Bell was spotted late one night driving on the wrong side of the road, something he said he did because of nearby road construction which caused him to miss his turn. The officer pulled Bell over and administered a series of six standard field sobriety tests. Bell passed each one. Despite this, Bell’s admission that he had indeed consumed a beer that evening was enough to have the officer arrest him and take him to have a blood test done to officially determine his BAC. The test results showed that Bell was indeed legally intoxicated, with a BAC of 0.15. The issue that has been successfully raised by Bell was whether the officer had the necessary probable cause to place Bell under arrest in the first place.

The first person to hear the case, a county judge, refused to admit the blood test results as evidence in the case against Bell. The judge said that the tests results were an illegally obtained byproduct of an unlawful arrest. The case was then appealed by prosecutors to the Tennessee Court of Criminal Appeals, which fully supported the lower court’s decision to throw out the blood test.

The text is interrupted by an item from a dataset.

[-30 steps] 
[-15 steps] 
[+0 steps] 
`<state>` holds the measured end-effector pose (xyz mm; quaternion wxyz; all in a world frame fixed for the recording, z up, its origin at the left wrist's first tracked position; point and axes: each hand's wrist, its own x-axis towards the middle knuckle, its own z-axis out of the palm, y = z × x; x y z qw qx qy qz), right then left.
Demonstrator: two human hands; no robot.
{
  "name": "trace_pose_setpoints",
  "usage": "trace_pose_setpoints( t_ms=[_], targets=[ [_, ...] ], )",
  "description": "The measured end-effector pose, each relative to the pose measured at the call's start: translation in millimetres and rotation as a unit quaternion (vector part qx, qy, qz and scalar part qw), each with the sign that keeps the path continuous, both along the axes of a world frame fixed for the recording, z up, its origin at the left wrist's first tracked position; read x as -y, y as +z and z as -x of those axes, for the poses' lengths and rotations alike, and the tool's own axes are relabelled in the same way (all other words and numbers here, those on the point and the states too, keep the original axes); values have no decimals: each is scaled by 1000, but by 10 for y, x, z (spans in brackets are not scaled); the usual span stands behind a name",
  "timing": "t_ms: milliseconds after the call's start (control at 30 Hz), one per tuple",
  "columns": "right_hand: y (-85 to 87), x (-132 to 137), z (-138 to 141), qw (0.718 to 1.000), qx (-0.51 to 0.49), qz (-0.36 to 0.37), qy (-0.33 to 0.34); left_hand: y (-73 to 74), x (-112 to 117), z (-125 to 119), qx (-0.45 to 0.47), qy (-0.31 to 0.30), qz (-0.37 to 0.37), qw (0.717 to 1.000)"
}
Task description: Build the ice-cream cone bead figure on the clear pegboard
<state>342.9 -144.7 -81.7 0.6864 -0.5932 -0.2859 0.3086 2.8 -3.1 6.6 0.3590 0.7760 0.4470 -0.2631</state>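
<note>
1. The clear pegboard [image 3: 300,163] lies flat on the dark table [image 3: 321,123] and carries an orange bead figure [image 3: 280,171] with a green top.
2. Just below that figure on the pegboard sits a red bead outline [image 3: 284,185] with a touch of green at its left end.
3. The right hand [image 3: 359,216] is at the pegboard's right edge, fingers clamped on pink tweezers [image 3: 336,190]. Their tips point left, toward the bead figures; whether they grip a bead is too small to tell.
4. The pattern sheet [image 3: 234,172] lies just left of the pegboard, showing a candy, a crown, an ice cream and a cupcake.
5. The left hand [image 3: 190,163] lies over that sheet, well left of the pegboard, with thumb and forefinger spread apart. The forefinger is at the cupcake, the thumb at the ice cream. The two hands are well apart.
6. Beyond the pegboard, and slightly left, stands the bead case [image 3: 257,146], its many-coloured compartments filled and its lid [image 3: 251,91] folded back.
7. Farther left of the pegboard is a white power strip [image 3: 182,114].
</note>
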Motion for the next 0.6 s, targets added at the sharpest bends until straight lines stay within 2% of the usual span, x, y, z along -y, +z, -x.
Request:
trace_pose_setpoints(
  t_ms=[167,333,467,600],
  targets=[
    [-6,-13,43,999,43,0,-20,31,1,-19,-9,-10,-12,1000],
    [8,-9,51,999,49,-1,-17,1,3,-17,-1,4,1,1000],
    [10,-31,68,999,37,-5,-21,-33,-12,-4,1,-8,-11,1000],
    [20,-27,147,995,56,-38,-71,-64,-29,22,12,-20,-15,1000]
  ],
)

The Court of Criminal Appeals succinctly laid out the government’s problem by stating that if the government chooses to administer such tests, it does not then have the right to randomly disregard the results whenever it so chooses.

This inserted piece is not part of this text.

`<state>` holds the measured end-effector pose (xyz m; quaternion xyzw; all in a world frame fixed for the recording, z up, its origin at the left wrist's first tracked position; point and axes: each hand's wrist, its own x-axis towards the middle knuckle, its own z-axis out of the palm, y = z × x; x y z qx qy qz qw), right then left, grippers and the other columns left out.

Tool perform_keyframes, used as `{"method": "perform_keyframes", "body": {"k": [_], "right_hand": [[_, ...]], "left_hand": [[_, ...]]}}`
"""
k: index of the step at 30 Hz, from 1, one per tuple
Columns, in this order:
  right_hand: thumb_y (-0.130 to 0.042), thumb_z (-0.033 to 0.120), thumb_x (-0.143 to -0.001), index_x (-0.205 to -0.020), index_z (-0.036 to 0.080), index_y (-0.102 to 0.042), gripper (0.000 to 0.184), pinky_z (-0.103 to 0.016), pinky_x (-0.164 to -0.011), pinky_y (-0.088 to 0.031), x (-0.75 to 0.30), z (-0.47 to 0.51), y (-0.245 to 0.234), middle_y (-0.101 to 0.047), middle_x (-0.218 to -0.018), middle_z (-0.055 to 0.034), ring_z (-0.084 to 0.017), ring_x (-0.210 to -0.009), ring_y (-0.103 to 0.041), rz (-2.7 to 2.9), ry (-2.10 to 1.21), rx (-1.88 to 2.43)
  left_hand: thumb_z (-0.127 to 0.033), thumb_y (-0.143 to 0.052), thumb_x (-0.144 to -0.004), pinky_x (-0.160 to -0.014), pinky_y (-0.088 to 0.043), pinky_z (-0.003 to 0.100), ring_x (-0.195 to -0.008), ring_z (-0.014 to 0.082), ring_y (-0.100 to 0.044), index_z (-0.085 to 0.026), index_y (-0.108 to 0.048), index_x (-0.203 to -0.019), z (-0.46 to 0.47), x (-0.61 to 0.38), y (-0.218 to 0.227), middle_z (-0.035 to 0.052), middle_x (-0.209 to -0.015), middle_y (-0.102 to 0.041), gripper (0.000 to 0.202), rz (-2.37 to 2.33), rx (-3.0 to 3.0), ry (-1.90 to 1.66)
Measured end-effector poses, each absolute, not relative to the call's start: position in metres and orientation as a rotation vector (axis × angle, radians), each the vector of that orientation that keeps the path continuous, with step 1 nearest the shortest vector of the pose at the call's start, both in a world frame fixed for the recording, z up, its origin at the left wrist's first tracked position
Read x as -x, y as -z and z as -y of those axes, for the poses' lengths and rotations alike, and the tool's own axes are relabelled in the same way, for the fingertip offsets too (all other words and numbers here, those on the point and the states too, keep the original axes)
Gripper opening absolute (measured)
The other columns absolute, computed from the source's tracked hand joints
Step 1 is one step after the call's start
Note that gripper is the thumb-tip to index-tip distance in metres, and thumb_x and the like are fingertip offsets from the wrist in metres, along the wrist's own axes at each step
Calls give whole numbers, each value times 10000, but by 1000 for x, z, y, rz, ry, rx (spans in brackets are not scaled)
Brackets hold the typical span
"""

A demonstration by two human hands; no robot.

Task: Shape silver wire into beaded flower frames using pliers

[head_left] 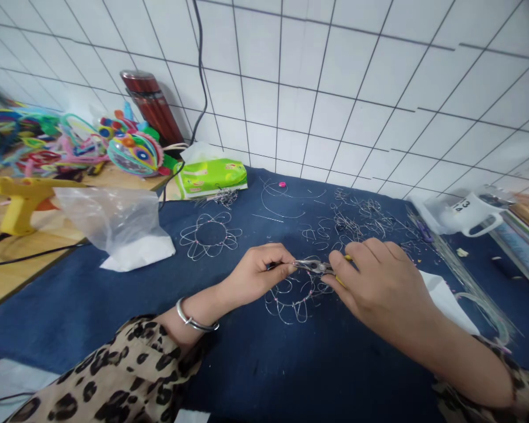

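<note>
Beaded silver wire flower (291,302) lay on dark blue cloth (291,370), under yellow-handled metal pliers (312,267); second looped wire flower (210,235) behind-left. Clear plastic bag (114,220) left, green tissue pack (211,176) behind, white mug (471,214) far right.

Back: a white tiled wall (379,88) with dark grid lines is filling the view (a black cable (199,70) is hanging down it).
Worktop: a dark blue cloth (92,311) is covering it.
Left side: a pale wooden tabletop (9,276) is showing beside the cloth.
Light: it is falling evenly.
</note>
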<state>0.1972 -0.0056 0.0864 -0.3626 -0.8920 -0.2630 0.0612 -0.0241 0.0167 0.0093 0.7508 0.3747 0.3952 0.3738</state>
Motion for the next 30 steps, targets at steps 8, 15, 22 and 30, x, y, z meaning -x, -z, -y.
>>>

Bell has maintained from the very beginning that the arresting officer had the right to pull him over and administer the field sobriety tests. Bell’s drive down the wrong side of the road was enough to lead a reasonable person to suspect that alcohol might be involved. However, Bell’s attorney says that the moment his client performed the tests flawlessly, the officer’s power to pursue Bell evaporated.

The argument by Bell, and which two courts have thus far found convincing, is that the government ought not be permitted to ignore field sobriety tests when they indicate that a driver is sober, but then trot them out as irrefutable evidence of intoxication when the driver fails the tests. Police have long maintained the tests are reliable ways of demonstrating impairment, which then makes it untenable to simply ignore the results in other situations.

The question before the Tennessee Supreme Court is how much weight should be given to field sobriety tests. If the tests are indeed reliable indicators of intoxication, then what is to happen when the tests may indicate a driver is sober? Should police be permitted to ignore information that indicates a driver’s innocence and continue probing until incriminating evidence is found? We will have to wait a few more months to hear what Tennessee’s highest court decides.